(TASK ITEM): Output exactly those lines of the data that lie between the line containing "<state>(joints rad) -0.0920" and the final line, both ends counted.

══ STORED DATA

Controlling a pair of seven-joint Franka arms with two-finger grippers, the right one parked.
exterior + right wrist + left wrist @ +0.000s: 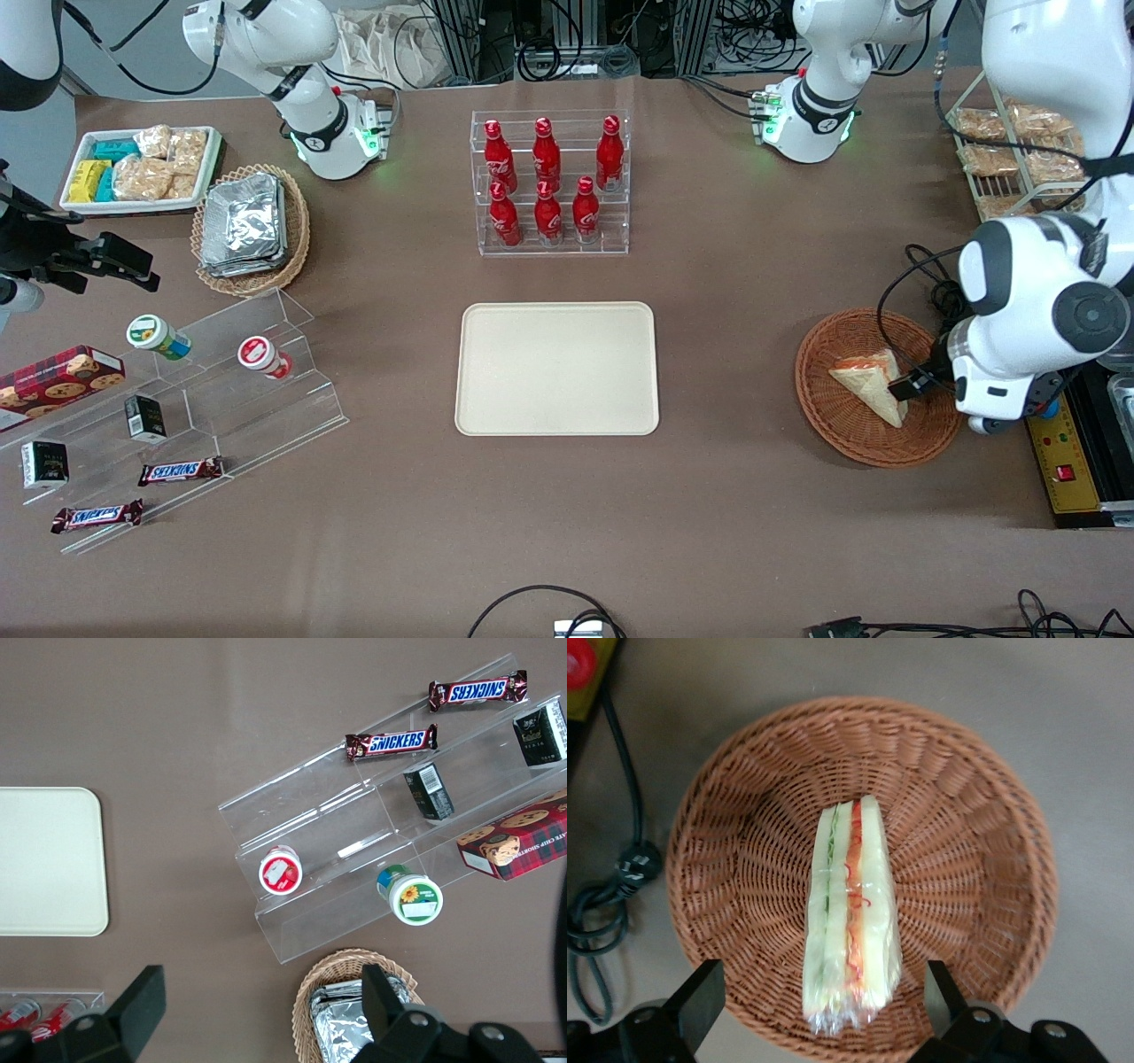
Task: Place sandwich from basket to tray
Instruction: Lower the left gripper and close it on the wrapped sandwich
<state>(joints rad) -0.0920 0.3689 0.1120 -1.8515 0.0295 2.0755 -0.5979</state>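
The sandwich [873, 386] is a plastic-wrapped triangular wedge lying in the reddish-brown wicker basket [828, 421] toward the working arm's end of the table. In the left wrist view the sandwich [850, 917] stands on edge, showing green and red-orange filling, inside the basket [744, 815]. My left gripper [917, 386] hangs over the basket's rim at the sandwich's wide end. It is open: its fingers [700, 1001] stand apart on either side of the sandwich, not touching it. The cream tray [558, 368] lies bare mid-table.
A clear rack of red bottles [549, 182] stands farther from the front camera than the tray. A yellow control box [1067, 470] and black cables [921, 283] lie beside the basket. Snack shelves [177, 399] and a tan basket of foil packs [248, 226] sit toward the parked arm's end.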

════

(SOLVED PROBLEM):
<state>(joints rad) -0.0920 0.3689 0.1120 -1.8515 0.0295 2.0755 -0.5979</state>
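The sandwich [873, 386] is a plastic-wrapped triangular wedge lying in the reddish-brown wicker basket [828, 421] toward the working arm's end of the table. In the left wrist view the sandwich [850, 917] stands on edge, showing green and red-orange filling, inside the basket [744, 815]. My left gripper [917, 386] hangs over the basket's rim at the sandwich's wide end. It is open: its fingers [700, 1001] stand apart on either side of the sandwich, not touching it. The cream tray [558, 368] lies bare mid-table.
A clear rack of red bottles [549, 182] stands farther from the front camera than the tray. A yellow control box [1067, 470] and black cables [921, 283] lie beside the basket. Snack shelves [177, 399] and a tan basket of foil packs [248, 226] sit toward the parked arm's end.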

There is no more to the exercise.